• _Aim of the exercise_: From the line containing "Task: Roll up" down to the last line of the data, output each line word for word and include nothing else.
━━━━━━━━━━━━━━━━━━━━
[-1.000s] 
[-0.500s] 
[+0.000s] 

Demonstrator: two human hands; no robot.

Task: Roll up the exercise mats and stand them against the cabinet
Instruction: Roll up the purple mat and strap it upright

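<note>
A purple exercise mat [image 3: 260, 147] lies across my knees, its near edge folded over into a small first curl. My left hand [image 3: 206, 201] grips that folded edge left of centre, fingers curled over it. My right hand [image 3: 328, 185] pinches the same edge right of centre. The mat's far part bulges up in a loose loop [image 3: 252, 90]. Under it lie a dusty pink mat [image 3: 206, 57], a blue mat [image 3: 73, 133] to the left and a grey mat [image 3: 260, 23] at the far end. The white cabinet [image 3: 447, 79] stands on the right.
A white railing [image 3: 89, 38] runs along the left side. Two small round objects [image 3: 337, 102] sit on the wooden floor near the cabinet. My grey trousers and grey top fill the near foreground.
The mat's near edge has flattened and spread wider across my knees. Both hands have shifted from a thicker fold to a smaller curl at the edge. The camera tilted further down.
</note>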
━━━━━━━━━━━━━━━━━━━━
• _Task answer_:
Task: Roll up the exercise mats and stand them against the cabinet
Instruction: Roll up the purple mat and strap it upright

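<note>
A purple exercise mat [image 3: 260, 147] lies across my knees, its near edge folded over into a small first curl. My left hand [image 3: 206, 201] grips that folded edge left of centre, fingers curled over it. My right hand [image 3: 328, 185] pinches the same edge right of centre. The mat's far part bulges up in a loose loop [image 3: 252, 90]. Under it lie a dusty pink mat [image 3: 206, 57], a blue mat [image 3: 73, 133] to the left and a grey mat [image 3: 260, 23] at the far end. The white cabinet [image 3: 447, 79] stands on the right.
A white railing [image 3: 89, 38] runs along the left side. Two small round objects [image 3: 337, 102] sit on the wooden floor near the cabinet. My grey trousers and grey top fill the near foreground.
The mat's near edge has flattened and spread wider across my knees. Both hands have shifted from a thicker fold to a smaller curl at the edge. The camera tilted further down.
</note>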

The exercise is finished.